Должен вам сказать, что почти треть евреев в Горе были Мессинги. Моего отца звали Хаим Мессинг. Но и Хаимов Мессингов у нас было несколько десятков. Поэтому давали прозвища. Отца моего прозвали Хаим Босой. Как вы думаете, сколько надо ходить без ботинок, чтобы приобрести такое прозвище в штетеле, где большинство детей шлепает босиком до глубокой осени?
Отец мой — не хочу сказать блаженной памяти, хочу верить, что он жив — арендовал сады, с которыми была возня от зари до зари. Этот гешефт имел и свой страх и свой риск: кто мог знать, какой будет осенью урожай? Весь год гни спину, вкладывай деньги, а только осенью узнаешь, пан или пропал. Если получался рейвах, отец с этой прибыли расплачивался с долгами и запасался продуктами на долгую зиму.
Я был у отца первым помощником. Мать — да пребудет священным имя ее! — изнуренная родами, выкидышами, тяжелым трудом, рано состарилась и часто болела. Из детей, кроме меня, в живых остались еще два моих младших брата.

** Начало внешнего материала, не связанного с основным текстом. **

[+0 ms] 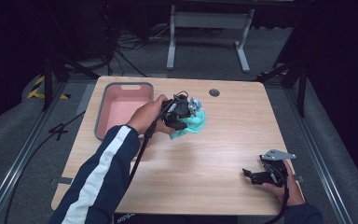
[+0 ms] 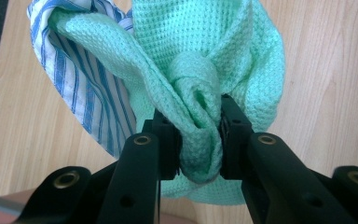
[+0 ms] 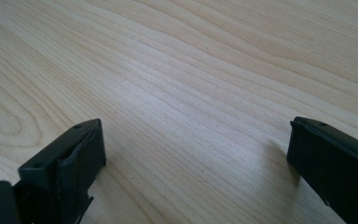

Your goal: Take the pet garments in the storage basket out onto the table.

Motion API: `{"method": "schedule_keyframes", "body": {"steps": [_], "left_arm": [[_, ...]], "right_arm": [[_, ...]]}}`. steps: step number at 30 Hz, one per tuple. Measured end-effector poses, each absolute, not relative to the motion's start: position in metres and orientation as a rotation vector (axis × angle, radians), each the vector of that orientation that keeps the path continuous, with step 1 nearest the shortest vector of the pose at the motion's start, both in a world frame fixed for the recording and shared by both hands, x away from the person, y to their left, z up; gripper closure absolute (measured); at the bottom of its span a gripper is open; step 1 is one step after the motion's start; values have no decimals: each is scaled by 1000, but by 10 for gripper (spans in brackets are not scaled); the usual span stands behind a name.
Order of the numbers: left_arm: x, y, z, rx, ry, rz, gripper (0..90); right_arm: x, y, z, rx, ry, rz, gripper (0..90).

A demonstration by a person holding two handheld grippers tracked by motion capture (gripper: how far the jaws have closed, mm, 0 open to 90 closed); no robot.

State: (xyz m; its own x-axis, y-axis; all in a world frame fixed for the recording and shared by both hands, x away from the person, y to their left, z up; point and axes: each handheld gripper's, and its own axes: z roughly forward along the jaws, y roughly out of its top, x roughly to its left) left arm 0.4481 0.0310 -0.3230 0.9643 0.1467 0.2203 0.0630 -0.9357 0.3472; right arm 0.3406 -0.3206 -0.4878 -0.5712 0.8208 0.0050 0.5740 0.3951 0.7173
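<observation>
High view: my left gripper (image 1: pixel 182 112) held the green cloth (image 1: pixel 192 124) above the desk (image 1: pixel 205 154), beside the pink bin (image 1: pixel 121 109). Left gripper view: jaws pinched a soft, light bunched fold (image 2: pixel 198 135), a secure hold; a striped cloth (image 2: pixel 81 88) hung alongside. Right gripper view: my right gripper (image 3: pixel 196 158) stood open, empty.

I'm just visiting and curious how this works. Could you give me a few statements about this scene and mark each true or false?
1. The left gripper pinches a green cloth. True.
2. A blue-striped cloth hangs bunched with the green one. True.
3. The right gripper holds a cloth. False: its jaws stand open over bare table.
4. The pink bin is full of cloths. False: it looks empty.
</observation>
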Motion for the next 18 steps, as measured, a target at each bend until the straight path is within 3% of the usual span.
{"method": "schedule_keyframes", "body": {"steps": [18], "left_arm": [[448,-8,-366,2841,95,290,732]], "right_arm": [[341,-321,-488,1208,2308,979,45]]}}
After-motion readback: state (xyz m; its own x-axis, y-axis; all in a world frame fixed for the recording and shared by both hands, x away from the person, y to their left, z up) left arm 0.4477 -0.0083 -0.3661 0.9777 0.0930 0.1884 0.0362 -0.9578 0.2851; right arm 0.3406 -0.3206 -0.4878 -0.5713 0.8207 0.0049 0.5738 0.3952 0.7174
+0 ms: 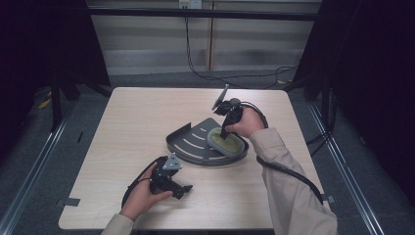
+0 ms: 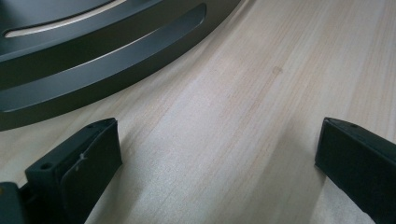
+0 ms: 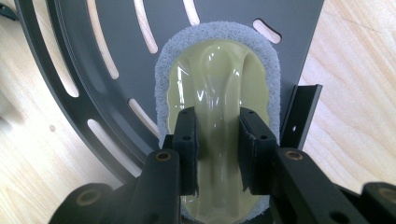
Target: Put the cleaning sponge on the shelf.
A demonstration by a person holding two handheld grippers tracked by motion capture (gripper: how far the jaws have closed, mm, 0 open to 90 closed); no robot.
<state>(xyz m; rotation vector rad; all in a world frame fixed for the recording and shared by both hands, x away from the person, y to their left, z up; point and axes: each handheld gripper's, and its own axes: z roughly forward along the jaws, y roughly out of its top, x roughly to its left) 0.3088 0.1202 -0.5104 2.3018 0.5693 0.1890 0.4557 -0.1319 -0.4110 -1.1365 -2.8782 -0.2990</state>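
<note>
A scrubber pad with a pale, glossy raised grip lies on a dark slotted corner tray, at its 3 o'clock side. The right gripper pinches that ridge. It looks light, soft-edged and slippery on top. The left gripper rests wide apart at the tray's 7 o'clock.

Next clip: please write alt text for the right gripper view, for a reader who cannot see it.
The right gripper has its two black jaws closed on the raised yellow-green handle of a scrubbing pad with a grey abrasive rim. The pad lies in a dark slotted corner tray on a pale wooden table.
</note>
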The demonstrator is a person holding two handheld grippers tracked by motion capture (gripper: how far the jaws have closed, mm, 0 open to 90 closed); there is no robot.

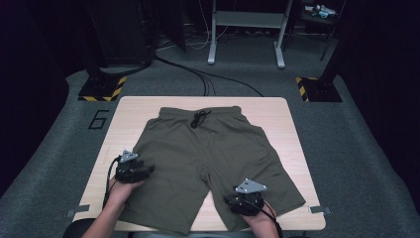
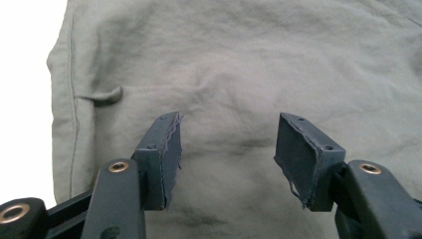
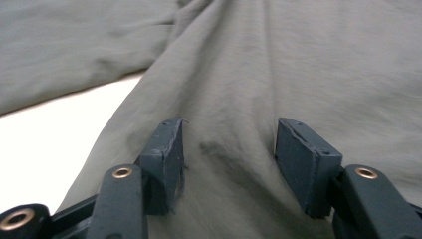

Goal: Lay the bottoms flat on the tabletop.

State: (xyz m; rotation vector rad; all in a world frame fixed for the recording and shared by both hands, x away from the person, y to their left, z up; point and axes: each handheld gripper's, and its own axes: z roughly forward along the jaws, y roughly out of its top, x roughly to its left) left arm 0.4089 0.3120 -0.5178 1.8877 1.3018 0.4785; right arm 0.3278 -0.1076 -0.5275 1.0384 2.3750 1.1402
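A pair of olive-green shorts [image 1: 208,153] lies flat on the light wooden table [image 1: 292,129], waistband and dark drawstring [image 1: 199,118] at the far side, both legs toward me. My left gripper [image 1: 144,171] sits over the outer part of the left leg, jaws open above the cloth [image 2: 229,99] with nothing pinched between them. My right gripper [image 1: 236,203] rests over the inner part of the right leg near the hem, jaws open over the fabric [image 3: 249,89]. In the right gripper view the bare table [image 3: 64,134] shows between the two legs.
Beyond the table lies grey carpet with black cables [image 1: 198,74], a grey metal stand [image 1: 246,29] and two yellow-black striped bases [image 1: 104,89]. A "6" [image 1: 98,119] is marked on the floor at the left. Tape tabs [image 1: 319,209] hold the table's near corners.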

Сад был для меня сущим наказанием. Он был почти всегда вдали от местечка, отец не успевал один ухаживать за деревьями и кустами, бороться с вредителями, и я должен был заниматься окуриванием. Знаете, что это такое? Глаза воспалены, слезы текут, горло дерет, прямо задыхаешься. А потом, когда урожай дозревал, сад надо было стеречь от деревенских сорванцов, которые налетали ватагами, трясли деревья и обрывали кусты. Злую собаку, которую давали мне в помощники, я боялся больше, чем этих шайгецов. Шалаш, в котором я прятался от дождя, про-дувало насквозь, и ночами я дрожал от холода и страха. Ой, цорес ын ляйд!
Незабываемыми событиями в моей жизни были тогда две поездки с отцом в Варшаву: мы там сдавали товар купцам в Мировских торговых рядах. Второсортные фрукты, или которые с гнильцой, мать выносила на местный рынок. С моей помощью, конечно. Бекицер — без меня ни на шаг!
До осени отец всегда пробивался мелкими ссудами. Когда надо было возвращать Горовицу такой гимляс-хессед, он посылал меня к Гольденкранцу, занять у него на неделю десять рублей. Через неделю — к Горовицу, чтобы теперь у него перехватить десятку и отнести ее к Гольденкранцу. Я, как в том анекдоте, как-то сказал отцу: «Тате, причем тут я? Разве Горовиц с Гольденкранцем не могут сами уладить дело между собой и сами носить эти деньги туда-сюда?»